=== AVAILABLE DATA ===

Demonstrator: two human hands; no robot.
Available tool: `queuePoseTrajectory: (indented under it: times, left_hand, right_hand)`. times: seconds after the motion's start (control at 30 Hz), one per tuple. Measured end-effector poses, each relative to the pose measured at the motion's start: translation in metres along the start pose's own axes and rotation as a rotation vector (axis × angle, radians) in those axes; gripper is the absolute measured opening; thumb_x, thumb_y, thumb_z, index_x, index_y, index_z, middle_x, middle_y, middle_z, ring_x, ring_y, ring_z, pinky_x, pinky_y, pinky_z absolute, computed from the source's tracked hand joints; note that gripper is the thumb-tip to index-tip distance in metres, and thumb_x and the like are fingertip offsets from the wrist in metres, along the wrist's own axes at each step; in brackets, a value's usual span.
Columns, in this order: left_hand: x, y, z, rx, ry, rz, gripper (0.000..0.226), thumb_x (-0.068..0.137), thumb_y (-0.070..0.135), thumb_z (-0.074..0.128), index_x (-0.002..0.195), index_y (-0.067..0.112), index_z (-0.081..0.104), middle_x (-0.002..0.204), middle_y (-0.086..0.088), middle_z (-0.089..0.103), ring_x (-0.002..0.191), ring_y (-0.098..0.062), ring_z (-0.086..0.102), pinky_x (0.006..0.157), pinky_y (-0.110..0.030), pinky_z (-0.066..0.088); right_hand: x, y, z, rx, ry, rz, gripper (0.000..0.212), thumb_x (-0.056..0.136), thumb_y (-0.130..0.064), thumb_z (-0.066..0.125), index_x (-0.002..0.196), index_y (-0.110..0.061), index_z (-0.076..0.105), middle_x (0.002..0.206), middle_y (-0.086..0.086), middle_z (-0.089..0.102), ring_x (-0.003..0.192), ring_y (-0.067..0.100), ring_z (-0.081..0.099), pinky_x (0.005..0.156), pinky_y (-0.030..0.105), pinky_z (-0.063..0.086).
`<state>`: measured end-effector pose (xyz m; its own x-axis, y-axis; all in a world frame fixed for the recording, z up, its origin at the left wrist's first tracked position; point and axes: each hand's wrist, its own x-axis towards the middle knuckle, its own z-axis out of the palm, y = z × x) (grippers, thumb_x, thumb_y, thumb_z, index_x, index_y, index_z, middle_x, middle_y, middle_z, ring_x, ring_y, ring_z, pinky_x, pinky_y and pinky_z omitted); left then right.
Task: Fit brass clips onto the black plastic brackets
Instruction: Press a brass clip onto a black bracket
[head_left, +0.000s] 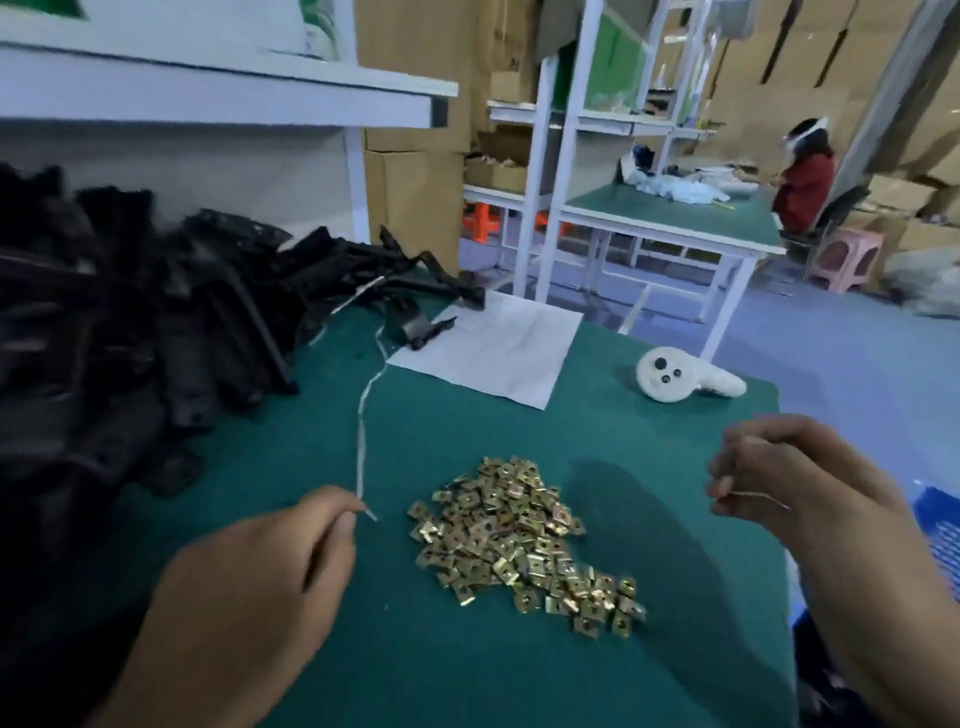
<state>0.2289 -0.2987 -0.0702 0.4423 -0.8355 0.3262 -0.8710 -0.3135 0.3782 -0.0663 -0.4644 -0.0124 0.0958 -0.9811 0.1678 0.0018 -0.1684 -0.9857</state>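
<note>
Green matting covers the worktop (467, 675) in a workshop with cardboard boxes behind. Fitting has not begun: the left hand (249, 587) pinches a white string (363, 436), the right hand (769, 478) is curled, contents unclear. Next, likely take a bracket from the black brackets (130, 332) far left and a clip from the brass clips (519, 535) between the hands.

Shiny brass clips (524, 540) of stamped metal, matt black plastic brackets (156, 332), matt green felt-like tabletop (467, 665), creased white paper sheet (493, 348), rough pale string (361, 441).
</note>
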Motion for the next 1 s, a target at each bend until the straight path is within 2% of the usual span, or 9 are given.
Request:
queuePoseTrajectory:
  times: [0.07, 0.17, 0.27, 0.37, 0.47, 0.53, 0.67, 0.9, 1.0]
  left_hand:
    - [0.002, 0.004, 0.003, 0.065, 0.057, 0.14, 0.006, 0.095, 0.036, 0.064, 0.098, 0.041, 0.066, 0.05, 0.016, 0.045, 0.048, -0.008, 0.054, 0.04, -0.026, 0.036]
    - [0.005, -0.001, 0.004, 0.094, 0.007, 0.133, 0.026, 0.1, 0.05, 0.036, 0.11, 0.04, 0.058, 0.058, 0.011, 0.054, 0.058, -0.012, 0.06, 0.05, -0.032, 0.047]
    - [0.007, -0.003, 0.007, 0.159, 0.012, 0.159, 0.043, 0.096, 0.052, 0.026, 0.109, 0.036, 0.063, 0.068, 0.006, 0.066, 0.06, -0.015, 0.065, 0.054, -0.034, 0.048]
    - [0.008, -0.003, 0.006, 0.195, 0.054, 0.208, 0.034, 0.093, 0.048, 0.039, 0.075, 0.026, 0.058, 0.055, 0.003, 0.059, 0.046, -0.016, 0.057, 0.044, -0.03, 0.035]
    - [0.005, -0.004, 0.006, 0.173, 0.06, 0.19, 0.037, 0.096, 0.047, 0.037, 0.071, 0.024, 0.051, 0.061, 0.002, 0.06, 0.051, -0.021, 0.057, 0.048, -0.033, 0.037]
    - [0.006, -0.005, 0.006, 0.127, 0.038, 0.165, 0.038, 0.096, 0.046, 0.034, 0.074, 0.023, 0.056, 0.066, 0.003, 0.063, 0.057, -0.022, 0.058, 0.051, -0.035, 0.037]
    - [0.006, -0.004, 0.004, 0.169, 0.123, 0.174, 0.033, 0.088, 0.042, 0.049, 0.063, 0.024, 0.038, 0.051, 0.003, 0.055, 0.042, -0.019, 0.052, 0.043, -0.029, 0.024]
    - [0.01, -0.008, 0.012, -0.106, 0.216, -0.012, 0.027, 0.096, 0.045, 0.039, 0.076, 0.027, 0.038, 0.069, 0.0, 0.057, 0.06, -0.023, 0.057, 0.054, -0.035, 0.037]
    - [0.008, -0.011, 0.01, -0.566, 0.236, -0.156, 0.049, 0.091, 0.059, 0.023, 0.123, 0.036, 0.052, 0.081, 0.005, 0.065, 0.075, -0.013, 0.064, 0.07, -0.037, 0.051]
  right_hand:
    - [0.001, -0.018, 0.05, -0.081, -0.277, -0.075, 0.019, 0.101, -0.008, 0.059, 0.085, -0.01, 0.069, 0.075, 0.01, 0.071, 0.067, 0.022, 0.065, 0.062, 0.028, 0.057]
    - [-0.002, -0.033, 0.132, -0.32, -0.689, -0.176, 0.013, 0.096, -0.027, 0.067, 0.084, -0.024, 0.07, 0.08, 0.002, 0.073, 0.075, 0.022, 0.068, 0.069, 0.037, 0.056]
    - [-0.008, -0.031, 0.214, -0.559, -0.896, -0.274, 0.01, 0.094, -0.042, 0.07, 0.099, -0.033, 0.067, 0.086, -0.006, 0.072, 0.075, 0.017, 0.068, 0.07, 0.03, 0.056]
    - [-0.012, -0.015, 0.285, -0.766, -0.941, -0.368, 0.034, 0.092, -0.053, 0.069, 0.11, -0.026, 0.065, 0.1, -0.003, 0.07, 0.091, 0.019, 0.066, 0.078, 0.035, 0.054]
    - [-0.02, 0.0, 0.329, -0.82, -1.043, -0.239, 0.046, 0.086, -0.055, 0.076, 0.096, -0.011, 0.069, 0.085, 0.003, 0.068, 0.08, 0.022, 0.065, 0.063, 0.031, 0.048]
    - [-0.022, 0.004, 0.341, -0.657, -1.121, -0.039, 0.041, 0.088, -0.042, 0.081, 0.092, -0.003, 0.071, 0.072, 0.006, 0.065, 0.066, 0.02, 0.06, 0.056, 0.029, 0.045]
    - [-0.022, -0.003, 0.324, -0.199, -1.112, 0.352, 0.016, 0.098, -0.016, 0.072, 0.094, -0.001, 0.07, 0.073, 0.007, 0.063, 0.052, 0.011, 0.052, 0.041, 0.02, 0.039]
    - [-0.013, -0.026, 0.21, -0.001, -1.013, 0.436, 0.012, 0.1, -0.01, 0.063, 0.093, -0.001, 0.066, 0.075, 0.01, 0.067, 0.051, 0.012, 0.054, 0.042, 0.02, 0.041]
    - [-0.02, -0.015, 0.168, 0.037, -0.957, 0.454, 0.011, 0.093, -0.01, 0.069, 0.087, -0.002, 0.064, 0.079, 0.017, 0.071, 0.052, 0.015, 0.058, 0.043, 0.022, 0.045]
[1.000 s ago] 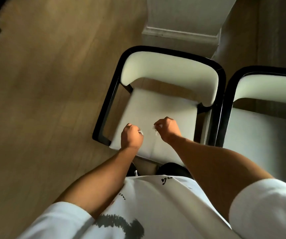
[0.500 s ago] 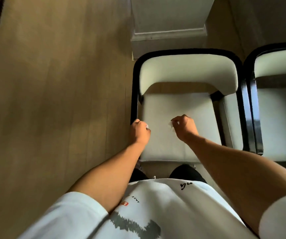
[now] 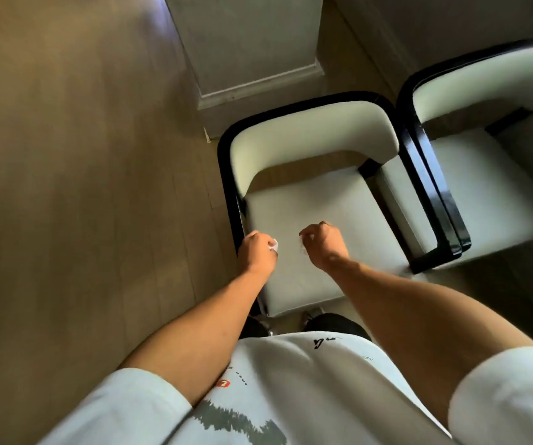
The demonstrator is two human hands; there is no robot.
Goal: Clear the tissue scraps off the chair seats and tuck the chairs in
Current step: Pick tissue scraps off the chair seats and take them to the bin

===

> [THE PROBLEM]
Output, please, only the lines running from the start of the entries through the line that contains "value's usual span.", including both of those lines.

> [EXERCISE RESPONSE]
Demonstrator: two human hands; no robot.
Available tool: `queuePoseTrajectory: (indented under it: times, left_hand, right_hand)`. times: seconds after the motion's start (control at 30 Hz), one per tuple. Measured end-effector poses, each relative to the pose measured at the motion's start: translation in metres along the start pose's own axes and rotation as a rotation vector (axis × angle, radians) in those axes; gripper is the absolute measured opening; thumb_x, thumb_y, thumb_z, index_x, index_y, index_z, middle_x, middle_y, middle_z, ring_x, ring_y, ring_z, pinky_x, pinky_y, pinky_z absolute, computed from the source's tracked hand joints; note that gripper is the thumb-tip to index-tip distance in metres, and thumb_x and the like are fingertip offsets from the wrist in metres, along the wrist's own axes at each step; in brackets, a value's usual span.

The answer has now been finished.